# Goal of the exercise
Could you output, exactly and with nothing else, every line from the one that contains "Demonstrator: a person" through the last line of the listing below?
-*-
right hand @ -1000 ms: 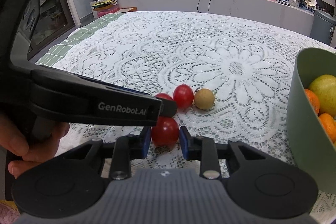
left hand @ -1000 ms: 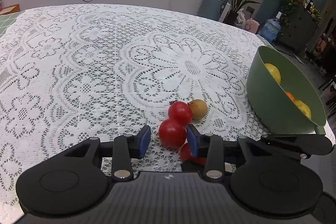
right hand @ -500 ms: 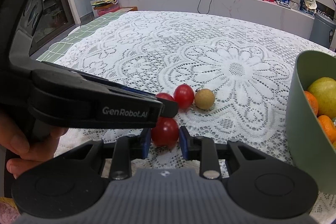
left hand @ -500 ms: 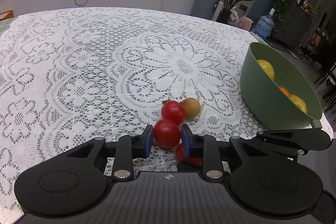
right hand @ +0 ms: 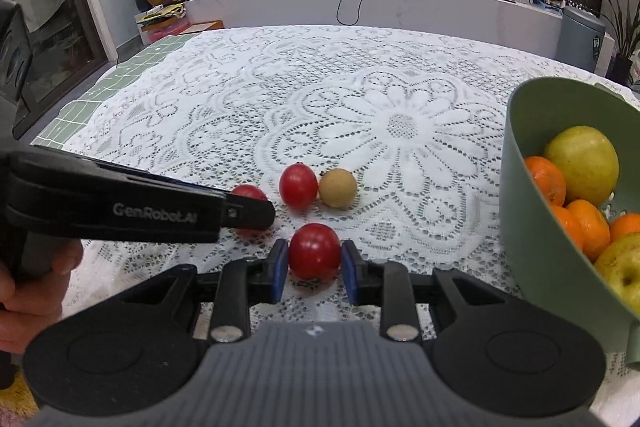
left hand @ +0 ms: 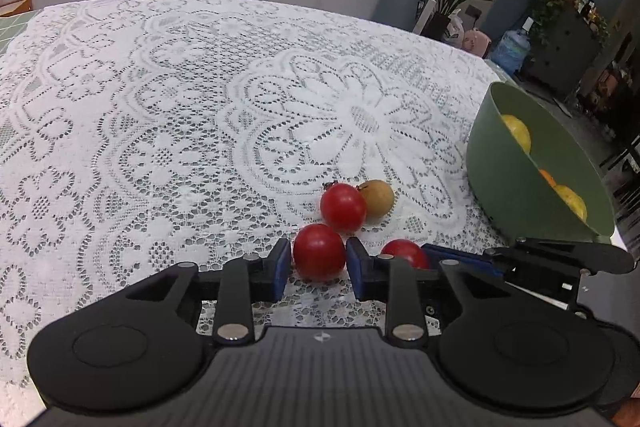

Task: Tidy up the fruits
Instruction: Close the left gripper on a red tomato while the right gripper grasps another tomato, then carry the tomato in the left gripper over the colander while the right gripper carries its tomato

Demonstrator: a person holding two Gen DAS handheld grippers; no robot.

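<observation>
Three red tomatoes and a tan round fruit point(left hand: 375, 197) lie on the lace tablecloth. My left gripper point(left hand: 318, 263) is shut on one red tomato point(left hand: 319, 251), pads touching both sides. My right gripper point(right hand: 314, 263) is shut on another red tomato point(right hand: 314, 251), which also shows in the left wrist view point(left hand: 405, 253). The third tomato point(right hand: 298, 185) sits just beyond, next to the tan fruit point(right hand: 338, 187). The left gripper's finger point(right hand: 248, 213) hides part of its tomato point(right hand: 248, 191) in the right wrist view.
A green bowl point(left hand: 508, 183) stands at the right, holding yellow and orange fruit; it also shows in the right wrist view point(right hand: 520, 207). The white lace cloth point(left hand: 200, 107) covers the table. A counter with clutter runs behind.
My left gripper's jaws have closed in from a wider gap onto the red tomato. The right gripper has stayed closed on its tomato, hardly moving.
</observation>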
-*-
# Output for this task
Demonstrator: a person holding two Gen DAS handheld grippers; no robot.

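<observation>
Three red tomatoes and a tan round fruit point(left hand: 375, 197) lie on the lace tablecloth. My left gripper point(left hand: 318, 263) is shut on one red tomato point(left hand: 319, 251), pads touching both sides. My right gripper point(right hand: 314, 263) is shut on another red tomato point(right hand: 314, 251), which also shows in the left wrist view point(left hand: 405, 253). The third tomato point(right hand: 298, 185) sits just beyond, next to the tan fruit point(right hand: 338, 187). The left gripper's finger point(right hand: 248, 213) hides part of its tomato point(right hand: 248, 191) in the right wrist view.
A green bowl point(left hand: 508, 183) stands at the right, holding yellow and orange fruit; it also shows in the right wrist view point(right hand: 520, 207). The white lace cloth point(left hand: 200, 107) covers the table. A counter with clutter runs behind.
My left gripper's jaws have closed in from a wider gap onto the red tomato. The right gripper has stayed closed on its tomato, hardly moving.
</observation>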

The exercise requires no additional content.